In 2018 the BMC medical journal published a paper entitled When Helpers Hurt, the only study of its kind to document mothers’ and midwives’ stories of obstetric violence in government hospitals in Colombo. Throughout extensive interviews, the researchers uncovered accounts of laboring women being subjected to racial slurs, physical violence, verbal abuse and even sexual misconduct on the wards of public health institutions. The study concluded that while Sri Lanka has a robust maternal health service, including a cadre of Public Health Midwives (PHMs) who provide crucial pre- and postnatal support, the quality of care during labor and delivery needs much improvement especially when it comes to the ethics of consent, respect, autonomy and dignity in the obstetric space.

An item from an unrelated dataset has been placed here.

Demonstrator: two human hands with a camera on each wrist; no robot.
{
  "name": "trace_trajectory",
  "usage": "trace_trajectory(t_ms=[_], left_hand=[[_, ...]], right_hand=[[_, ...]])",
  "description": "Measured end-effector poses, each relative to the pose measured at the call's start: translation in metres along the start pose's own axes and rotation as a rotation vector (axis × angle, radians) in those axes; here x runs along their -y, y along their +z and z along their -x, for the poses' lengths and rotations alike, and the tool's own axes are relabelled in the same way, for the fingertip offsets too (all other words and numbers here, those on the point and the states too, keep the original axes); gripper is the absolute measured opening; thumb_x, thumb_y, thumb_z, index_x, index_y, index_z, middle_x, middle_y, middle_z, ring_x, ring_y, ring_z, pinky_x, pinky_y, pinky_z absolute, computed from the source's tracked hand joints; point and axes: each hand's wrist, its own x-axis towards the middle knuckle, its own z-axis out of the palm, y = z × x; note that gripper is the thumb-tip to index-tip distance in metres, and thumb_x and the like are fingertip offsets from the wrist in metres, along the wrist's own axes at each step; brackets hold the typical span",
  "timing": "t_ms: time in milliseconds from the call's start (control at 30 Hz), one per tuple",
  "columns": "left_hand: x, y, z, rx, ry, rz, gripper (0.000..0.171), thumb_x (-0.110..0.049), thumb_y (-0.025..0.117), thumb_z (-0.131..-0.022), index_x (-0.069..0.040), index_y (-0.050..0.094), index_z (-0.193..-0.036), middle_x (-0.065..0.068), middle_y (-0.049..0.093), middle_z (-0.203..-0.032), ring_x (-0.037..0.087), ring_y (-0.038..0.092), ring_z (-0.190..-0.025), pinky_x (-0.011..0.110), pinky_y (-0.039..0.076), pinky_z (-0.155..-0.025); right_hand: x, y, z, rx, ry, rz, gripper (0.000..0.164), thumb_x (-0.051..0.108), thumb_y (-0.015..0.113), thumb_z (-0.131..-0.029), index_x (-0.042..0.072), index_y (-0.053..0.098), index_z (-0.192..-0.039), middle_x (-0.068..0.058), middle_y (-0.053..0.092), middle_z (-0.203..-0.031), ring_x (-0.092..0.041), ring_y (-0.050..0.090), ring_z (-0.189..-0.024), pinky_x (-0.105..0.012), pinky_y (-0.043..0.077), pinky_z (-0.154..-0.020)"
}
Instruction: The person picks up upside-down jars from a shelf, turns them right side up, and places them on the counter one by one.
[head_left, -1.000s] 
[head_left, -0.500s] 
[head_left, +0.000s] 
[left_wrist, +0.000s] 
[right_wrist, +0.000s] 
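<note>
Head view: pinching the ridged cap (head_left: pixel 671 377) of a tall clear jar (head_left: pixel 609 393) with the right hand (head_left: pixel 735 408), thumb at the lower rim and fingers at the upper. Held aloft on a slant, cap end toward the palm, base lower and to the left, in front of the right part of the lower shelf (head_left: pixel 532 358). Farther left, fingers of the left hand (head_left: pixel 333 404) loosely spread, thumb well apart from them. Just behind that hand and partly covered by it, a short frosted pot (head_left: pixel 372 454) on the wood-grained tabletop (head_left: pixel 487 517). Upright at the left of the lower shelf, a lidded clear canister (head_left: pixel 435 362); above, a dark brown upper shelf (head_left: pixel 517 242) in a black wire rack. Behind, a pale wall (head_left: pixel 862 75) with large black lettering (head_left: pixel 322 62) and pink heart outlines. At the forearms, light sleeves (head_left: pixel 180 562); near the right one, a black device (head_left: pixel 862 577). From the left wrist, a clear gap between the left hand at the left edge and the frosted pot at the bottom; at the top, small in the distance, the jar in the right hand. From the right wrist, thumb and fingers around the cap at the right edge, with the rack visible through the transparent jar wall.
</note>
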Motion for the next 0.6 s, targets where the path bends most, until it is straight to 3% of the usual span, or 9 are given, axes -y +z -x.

But these changes won’t come easily. Part of the reason obstetric violence is sometimes referred to as a “silent epidemic” is because pregnancy and childbirth have become so routinely medicalized that everyone involved, from doctors to laboring women, tend to pathologize the process. Women in labor are referred to as “patients”, a misnomer that pushes the act of birth from a natural, physiological event into the realm of sickness, something that requires an obstetrician to resolve, or “cure”. And because we are so unaware of our rights in medical settings, it is easy for women to be abused under the guise of “standard” or so-called mandatory practices such as repeated cervical checks, episiotomies or artificial rupturing of the membranes (ARM), all of which are invasive procedures that require consent.

As occurs in many areas of healthcare around the world, what the institutions fail to provide patients in their care, individuals operating in a more informal and community based way can supply. When going forward into this potentially heart breaking pro-creative terrain, it is best to equip ourselves not with myths and illusions but with practical realities: proactive self-support and due diligence about what services are available and a combination of private and community based care will help bring about a better outcome for birthing mothers.